Instructions for the task:
Among the lines below, restate word for word only those from the line with "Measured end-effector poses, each" through the line with "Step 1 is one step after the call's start", with both end lines kept.

Recorded data:
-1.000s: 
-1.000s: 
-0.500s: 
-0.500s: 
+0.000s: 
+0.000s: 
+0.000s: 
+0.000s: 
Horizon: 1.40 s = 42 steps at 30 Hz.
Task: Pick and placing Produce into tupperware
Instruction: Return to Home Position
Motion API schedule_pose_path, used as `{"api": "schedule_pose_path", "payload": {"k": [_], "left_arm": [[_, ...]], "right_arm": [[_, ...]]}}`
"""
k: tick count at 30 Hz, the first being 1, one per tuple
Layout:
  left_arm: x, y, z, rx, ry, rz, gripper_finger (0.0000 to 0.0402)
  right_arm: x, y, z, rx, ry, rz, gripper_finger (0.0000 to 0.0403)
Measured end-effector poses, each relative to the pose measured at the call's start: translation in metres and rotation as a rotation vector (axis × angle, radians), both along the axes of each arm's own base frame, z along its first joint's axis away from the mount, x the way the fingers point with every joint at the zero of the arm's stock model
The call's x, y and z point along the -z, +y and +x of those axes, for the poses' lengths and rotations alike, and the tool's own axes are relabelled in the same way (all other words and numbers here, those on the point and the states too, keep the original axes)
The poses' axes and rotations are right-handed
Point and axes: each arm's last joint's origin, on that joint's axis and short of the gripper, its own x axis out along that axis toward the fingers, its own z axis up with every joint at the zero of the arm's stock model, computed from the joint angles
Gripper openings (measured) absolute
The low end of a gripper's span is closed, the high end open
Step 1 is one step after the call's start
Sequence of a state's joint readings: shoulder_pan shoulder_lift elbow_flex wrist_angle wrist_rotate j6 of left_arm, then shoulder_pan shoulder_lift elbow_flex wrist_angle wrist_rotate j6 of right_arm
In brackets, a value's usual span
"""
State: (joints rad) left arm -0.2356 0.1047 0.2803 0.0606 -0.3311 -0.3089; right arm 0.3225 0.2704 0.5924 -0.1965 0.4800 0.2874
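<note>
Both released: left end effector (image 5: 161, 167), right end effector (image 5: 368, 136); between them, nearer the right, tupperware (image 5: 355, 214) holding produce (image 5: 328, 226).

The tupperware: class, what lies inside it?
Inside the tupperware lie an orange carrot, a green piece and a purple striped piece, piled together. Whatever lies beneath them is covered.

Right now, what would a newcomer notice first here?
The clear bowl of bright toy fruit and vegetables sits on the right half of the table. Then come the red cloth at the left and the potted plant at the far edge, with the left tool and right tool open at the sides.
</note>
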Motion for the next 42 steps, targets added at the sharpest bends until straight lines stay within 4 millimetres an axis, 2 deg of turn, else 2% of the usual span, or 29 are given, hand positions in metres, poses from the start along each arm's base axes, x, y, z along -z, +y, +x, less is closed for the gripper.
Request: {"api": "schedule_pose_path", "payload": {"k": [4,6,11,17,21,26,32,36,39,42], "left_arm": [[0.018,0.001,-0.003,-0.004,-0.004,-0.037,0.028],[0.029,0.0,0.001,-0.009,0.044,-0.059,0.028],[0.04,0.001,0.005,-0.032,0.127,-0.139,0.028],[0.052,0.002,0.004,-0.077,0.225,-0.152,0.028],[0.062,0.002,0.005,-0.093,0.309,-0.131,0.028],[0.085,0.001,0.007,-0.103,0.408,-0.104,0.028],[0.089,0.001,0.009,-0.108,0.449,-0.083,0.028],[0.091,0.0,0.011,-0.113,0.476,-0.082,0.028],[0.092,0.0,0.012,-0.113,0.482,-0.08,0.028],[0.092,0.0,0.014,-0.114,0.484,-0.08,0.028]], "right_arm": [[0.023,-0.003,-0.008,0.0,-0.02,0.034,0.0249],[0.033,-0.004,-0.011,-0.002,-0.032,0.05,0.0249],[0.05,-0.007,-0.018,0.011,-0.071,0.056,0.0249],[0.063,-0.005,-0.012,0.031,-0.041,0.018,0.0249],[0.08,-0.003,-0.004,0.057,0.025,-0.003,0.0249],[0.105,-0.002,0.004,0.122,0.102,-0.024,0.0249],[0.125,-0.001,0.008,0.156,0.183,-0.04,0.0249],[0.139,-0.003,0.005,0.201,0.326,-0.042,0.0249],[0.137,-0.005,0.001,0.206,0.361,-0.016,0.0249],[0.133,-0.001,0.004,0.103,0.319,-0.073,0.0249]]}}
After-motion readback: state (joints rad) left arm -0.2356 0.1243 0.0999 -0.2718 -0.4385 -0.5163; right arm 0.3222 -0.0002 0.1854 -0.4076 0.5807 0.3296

Worked solution:
Measured end-effector poses, each relative to the pose measured at the call's start: translation in metres and rotation as a rotation vector (axis × angle, radians), both along the axes of each arm's own base frame, z along its first joint's axis away from the mount, x the way the fingers point with every joint at the zero of the arm's stock model
The call's x, y and z point along the -z, +y and +x of those axes, for the poses' lengths and rotations alike, and the tool's own axes are relabelled in the same way (all other words and numbers here, those on the point and the states too, keep the original axes)
The poses' axes and rotations are right-handed
Point and axes: each arm's last joint's origin, on that joint's axis and short of the gripper, its own x axis out along that axis toward the fingers, its own z axis up with every joint at the zero of the arm's stock model, computed from the joint angles
Gripper openings (measured) absolute
The low end of a gripper's span is closed, the high end open
Step 1 is one step after the call's start

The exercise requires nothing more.